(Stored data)
◆ ◆ ◆ ◆ ◆ ◆ ◆
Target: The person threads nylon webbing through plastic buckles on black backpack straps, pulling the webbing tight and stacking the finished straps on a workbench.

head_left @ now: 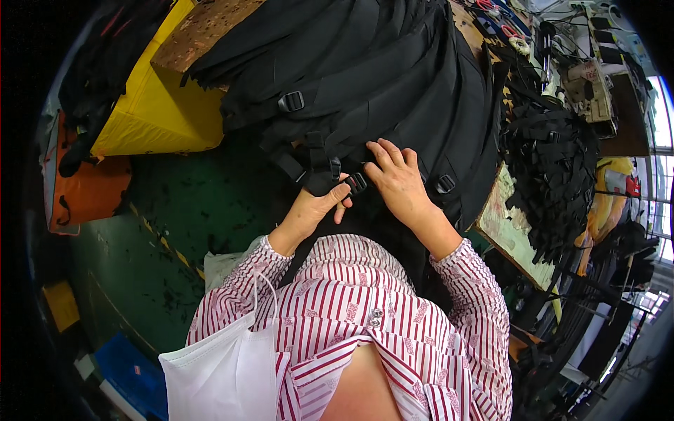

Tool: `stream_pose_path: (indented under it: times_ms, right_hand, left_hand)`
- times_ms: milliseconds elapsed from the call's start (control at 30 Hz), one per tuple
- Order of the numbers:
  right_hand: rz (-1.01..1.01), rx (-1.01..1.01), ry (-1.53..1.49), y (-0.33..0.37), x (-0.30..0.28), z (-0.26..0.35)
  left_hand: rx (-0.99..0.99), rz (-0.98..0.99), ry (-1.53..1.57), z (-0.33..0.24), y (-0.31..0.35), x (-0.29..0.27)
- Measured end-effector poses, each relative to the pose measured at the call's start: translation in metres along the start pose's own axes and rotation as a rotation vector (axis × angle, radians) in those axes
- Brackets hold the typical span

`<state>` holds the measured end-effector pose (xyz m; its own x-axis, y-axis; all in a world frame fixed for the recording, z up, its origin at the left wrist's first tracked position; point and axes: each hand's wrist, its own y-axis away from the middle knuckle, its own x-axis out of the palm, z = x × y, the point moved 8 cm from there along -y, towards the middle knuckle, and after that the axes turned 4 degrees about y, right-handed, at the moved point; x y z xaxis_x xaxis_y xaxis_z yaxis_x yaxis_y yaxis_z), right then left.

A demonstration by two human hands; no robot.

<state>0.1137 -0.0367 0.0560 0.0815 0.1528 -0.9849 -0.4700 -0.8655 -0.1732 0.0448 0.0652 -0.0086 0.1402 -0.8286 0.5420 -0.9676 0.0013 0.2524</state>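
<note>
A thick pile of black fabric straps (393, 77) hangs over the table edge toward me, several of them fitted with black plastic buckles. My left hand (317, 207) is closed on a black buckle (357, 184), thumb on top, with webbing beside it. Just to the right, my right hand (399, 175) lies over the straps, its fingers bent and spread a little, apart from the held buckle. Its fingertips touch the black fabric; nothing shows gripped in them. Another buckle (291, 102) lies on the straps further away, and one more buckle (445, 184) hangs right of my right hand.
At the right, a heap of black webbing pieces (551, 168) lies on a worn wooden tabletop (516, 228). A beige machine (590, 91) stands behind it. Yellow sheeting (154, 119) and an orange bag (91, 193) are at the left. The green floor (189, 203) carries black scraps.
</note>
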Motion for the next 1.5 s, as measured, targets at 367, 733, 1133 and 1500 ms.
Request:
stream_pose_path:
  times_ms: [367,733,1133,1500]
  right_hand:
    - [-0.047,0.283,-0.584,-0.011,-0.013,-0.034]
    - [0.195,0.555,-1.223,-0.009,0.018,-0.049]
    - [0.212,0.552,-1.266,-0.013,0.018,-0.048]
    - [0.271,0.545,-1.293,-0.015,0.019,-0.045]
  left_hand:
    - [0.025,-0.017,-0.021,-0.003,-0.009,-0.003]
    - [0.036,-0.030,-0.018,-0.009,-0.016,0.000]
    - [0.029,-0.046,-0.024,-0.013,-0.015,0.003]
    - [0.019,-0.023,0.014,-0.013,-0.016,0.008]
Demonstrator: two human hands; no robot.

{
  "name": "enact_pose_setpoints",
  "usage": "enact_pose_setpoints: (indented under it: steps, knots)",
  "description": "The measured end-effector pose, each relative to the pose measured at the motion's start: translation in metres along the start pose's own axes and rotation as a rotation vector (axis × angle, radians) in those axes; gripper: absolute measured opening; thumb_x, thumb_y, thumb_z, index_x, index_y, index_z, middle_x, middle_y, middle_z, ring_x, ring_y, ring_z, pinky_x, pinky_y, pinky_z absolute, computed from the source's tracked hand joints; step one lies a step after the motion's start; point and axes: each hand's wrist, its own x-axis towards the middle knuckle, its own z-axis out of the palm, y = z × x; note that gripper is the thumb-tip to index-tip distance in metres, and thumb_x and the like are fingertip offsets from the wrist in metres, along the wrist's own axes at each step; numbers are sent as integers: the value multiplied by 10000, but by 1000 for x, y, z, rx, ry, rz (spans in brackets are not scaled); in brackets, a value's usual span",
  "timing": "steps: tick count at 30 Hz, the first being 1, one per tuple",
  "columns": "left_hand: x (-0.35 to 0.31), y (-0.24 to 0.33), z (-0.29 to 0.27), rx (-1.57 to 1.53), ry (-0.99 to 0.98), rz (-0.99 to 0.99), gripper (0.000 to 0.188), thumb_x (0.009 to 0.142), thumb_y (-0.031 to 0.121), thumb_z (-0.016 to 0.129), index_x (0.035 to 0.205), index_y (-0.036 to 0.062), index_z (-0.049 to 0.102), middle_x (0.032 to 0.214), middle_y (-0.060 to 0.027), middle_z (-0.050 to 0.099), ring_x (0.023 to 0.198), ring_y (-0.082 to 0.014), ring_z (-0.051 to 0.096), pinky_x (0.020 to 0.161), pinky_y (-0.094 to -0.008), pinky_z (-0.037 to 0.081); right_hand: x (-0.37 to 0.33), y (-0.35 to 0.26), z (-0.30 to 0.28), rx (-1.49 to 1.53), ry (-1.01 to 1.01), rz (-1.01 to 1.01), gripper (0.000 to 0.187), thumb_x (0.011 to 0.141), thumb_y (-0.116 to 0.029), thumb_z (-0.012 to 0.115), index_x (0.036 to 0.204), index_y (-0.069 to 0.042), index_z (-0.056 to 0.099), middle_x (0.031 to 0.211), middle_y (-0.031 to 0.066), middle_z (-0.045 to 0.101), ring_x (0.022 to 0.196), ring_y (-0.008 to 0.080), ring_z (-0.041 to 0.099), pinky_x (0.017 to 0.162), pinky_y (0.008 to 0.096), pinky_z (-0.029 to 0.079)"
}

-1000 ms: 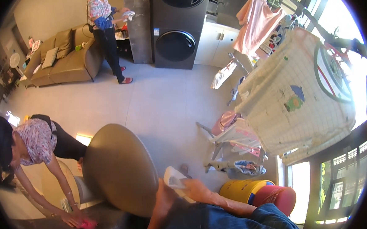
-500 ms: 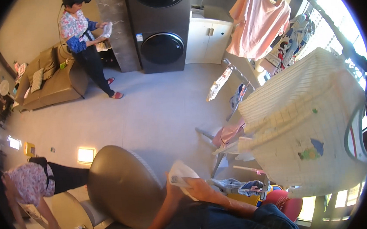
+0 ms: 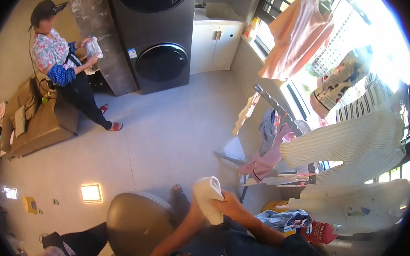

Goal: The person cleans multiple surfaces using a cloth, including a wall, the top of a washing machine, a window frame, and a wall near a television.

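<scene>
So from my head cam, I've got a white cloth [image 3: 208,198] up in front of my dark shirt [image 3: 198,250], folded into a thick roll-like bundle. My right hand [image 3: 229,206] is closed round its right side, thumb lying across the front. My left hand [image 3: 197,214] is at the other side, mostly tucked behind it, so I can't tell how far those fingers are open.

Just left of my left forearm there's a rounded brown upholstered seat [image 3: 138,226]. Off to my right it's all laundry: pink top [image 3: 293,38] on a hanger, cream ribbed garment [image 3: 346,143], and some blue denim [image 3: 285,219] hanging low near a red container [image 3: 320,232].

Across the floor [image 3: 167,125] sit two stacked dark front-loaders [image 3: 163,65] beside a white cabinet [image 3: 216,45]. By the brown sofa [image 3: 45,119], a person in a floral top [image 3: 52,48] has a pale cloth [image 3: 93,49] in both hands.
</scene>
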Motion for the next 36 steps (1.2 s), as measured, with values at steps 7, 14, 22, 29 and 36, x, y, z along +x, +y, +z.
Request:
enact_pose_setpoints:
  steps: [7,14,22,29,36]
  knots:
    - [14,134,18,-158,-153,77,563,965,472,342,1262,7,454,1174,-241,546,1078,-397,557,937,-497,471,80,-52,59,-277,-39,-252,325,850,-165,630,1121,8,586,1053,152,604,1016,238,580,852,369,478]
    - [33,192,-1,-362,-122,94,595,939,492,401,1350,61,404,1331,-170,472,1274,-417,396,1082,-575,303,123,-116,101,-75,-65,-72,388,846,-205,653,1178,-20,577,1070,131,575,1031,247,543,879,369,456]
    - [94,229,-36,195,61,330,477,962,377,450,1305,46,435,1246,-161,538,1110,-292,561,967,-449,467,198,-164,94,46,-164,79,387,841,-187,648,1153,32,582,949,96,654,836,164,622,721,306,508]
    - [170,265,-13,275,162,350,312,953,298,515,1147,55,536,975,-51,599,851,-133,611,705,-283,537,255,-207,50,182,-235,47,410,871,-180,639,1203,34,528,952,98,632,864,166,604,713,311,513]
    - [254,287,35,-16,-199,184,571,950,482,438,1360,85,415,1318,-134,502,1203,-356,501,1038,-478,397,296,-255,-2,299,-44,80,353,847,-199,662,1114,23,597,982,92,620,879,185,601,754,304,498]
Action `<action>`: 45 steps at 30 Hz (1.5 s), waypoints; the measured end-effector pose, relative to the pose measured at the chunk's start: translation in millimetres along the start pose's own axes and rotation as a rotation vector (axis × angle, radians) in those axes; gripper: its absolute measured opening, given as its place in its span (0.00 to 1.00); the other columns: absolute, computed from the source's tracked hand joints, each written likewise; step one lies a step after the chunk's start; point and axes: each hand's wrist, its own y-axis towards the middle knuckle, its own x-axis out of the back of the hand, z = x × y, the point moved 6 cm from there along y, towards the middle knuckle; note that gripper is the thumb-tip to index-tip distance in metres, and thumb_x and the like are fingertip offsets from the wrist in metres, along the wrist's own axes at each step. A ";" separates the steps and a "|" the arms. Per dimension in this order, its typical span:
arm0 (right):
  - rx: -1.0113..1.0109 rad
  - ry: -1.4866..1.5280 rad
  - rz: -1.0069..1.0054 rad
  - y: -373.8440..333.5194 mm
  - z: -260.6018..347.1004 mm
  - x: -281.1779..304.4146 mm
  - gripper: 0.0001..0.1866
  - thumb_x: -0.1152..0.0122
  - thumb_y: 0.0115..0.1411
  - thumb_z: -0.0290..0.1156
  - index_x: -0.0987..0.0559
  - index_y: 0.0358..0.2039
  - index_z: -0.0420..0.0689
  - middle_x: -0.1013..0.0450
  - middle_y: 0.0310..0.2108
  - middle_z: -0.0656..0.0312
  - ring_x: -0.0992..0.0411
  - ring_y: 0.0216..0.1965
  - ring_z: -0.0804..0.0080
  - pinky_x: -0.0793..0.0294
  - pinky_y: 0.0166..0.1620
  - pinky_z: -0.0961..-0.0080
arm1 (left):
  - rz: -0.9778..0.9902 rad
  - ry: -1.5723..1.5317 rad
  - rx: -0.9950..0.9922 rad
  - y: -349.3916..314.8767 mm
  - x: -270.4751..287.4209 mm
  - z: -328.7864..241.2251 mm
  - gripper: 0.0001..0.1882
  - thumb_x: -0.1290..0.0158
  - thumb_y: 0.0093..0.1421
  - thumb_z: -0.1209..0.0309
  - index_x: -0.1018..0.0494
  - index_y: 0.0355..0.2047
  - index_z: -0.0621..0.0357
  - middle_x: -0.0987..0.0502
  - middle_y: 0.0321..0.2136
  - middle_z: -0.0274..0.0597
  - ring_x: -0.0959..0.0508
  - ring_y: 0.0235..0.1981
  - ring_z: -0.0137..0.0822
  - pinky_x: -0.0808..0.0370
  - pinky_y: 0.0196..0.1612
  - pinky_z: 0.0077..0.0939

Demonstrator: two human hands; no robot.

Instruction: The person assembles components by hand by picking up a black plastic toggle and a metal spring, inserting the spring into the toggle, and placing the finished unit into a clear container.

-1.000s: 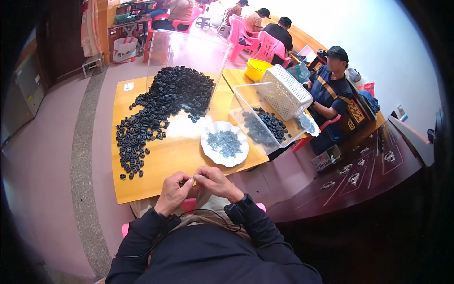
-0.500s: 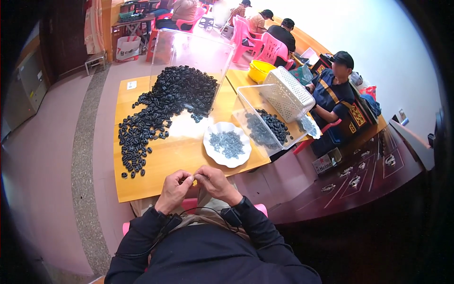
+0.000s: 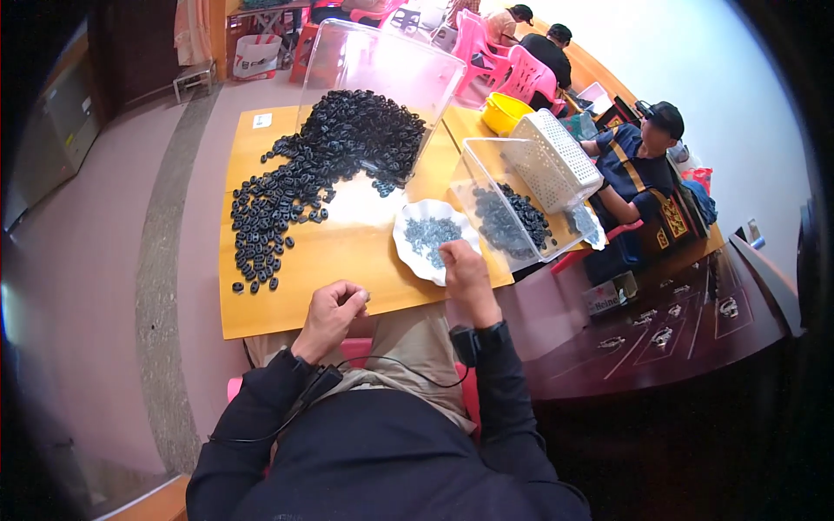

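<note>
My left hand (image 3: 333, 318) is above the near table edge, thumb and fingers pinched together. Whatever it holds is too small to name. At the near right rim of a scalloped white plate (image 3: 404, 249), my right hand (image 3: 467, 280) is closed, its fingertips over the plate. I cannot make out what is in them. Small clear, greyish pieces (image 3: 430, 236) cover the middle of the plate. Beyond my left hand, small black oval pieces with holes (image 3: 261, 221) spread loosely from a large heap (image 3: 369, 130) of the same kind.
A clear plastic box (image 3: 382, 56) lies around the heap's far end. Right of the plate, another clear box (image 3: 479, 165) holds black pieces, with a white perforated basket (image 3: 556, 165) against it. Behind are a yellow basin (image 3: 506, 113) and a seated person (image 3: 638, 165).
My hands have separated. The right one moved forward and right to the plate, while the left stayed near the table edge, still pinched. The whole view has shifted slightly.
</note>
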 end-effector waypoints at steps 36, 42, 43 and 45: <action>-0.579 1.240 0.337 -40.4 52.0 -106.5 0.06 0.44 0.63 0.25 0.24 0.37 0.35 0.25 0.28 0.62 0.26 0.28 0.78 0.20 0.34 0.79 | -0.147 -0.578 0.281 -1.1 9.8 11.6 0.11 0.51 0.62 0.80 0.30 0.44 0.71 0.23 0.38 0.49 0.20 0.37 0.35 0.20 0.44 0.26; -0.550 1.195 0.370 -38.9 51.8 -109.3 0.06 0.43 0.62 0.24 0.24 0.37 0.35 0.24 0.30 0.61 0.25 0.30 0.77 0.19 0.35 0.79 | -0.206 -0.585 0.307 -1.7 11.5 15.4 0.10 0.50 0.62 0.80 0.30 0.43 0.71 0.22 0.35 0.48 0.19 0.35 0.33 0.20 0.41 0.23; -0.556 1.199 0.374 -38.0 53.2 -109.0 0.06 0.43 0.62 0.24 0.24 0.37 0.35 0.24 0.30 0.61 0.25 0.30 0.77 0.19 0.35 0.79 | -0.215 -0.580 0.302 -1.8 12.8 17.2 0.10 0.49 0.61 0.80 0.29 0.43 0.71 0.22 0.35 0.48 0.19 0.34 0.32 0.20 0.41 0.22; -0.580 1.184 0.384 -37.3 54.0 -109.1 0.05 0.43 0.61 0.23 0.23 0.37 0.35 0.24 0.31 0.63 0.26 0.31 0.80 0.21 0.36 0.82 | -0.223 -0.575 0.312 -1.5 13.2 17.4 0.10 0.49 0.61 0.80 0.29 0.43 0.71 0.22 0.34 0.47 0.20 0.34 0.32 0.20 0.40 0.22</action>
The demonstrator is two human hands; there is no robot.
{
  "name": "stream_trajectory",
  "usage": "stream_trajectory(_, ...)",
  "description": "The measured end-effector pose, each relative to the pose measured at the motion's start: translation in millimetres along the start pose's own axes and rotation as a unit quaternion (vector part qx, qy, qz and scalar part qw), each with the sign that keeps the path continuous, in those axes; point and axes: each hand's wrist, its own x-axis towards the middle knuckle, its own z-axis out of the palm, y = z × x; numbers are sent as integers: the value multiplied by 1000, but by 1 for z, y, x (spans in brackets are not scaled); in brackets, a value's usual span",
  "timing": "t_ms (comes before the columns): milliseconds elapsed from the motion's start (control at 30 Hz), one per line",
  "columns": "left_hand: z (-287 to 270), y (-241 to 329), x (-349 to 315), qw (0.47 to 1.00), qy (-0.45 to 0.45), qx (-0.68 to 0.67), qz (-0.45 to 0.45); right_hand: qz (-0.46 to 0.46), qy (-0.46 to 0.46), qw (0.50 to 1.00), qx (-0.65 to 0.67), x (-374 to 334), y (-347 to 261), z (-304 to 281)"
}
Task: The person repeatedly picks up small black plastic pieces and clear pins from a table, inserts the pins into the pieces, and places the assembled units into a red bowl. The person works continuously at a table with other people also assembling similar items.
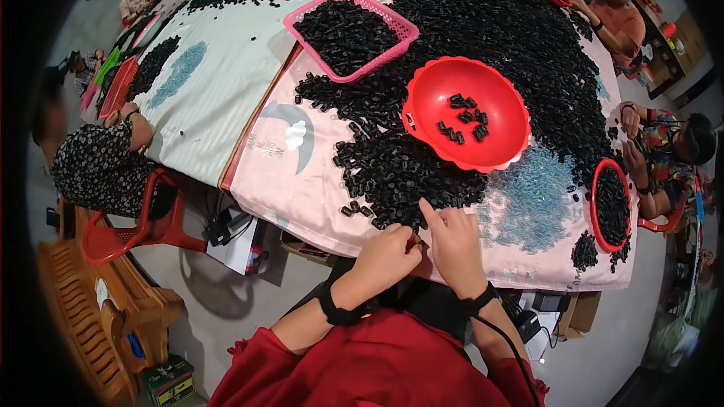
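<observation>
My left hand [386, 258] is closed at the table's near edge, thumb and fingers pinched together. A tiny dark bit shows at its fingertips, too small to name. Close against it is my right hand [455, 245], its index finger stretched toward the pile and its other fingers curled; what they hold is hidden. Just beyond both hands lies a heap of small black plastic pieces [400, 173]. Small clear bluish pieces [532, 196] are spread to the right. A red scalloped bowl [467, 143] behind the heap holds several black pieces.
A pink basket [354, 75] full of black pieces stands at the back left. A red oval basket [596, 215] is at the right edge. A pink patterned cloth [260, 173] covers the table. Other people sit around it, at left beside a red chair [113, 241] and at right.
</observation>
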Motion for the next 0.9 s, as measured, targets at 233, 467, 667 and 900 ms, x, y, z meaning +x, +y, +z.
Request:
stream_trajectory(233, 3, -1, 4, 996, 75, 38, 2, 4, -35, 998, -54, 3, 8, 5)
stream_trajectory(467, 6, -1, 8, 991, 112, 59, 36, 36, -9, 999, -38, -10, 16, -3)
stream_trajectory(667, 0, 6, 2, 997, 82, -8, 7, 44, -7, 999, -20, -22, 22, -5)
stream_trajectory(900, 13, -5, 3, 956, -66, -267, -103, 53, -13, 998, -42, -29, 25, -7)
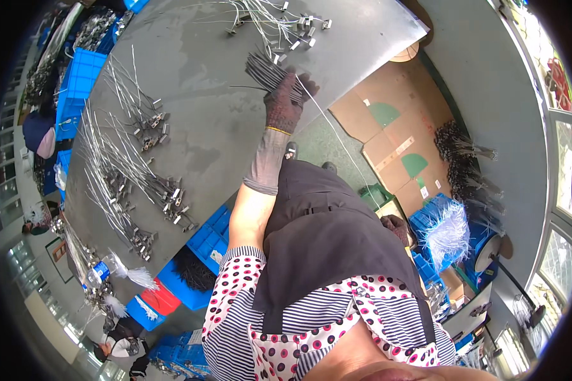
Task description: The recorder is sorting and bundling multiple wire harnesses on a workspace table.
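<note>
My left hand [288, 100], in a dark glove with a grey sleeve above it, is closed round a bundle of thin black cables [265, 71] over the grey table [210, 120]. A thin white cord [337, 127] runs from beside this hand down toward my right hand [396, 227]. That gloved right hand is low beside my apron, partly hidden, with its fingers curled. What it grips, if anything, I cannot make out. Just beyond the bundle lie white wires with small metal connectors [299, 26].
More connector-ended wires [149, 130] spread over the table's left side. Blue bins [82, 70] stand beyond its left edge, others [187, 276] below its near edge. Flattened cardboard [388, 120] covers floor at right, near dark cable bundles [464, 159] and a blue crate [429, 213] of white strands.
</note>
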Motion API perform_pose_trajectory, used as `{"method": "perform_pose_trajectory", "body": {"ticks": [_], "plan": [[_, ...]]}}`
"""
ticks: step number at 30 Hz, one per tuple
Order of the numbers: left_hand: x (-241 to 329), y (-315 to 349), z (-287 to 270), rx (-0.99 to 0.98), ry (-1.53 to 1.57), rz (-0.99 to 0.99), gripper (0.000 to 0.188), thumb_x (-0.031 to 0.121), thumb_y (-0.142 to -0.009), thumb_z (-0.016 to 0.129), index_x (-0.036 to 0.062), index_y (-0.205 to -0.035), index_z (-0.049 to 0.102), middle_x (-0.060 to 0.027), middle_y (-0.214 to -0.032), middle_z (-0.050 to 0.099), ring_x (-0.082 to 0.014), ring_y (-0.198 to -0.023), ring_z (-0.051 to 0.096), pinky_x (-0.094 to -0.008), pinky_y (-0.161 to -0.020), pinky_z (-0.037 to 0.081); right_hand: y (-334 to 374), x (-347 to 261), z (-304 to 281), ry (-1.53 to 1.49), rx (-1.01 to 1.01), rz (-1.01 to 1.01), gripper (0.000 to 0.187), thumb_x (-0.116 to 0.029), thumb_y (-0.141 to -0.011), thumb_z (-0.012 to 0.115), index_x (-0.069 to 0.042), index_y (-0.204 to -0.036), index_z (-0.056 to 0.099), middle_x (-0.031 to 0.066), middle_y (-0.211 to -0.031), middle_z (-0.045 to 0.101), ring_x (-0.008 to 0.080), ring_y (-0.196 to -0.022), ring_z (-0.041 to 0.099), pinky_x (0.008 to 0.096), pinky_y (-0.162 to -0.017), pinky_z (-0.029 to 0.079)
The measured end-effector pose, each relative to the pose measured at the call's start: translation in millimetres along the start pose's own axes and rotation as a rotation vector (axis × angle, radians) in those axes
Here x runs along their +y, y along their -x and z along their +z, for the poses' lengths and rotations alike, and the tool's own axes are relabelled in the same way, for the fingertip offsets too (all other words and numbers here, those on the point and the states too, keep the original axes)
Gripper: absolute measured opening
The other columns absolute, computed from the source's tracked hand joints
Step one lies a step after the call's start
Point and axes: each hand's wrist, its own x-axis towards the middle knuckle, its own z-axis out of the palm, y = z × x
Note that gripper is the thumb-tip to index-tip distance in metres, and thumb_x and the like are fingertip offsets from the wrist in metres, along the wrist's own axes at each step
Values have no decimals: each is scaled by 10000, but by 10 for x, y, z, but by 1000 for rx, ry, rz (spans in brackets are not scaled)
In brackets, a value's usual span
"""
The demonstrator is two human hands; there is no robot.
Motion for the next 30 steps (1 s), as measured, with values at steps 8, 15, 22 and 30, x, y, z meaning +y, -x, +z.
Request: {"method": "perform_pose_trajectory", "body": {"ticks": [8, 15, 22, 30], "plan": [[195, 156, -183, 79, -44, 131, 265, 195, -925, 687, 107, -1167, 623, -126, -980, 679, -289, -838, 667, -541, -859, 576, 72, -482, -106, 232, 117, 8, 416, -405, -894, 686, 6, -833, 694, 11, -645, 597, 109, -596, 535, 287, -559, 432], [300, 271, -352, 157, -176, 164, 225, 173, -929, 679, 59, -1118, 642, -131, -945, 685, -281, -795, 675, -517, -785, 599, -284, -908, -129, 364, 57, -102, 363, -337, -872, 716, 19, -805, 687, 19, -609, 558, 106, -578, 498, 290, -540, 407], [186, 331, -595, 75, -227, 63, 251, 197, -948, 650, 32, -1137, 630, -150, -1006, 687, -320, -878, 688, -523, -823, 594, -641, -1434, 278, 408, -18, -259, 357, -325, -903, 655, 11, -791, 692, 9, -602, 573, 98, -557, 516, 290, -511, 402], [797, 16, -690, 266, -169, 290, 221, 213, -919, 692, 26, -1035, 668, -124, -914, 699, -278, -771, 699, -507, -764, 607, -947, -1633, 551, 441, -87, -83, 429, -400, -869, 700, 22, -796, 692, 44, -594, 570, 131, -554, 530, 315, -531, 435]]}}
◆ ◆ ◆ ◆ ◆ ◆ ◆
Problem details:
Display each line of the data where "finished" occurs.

Response area:
Target: The person threads nylon webbing through plastic buckles on black backpack straps, pulling the webbing tight and stacking the finished straps on a workbench.
Instruction: The person assembles components by hand by picking up a black plastic toggle and a metal spring, inserting the spring into the toggle, and placing the finished unit into a clear container.

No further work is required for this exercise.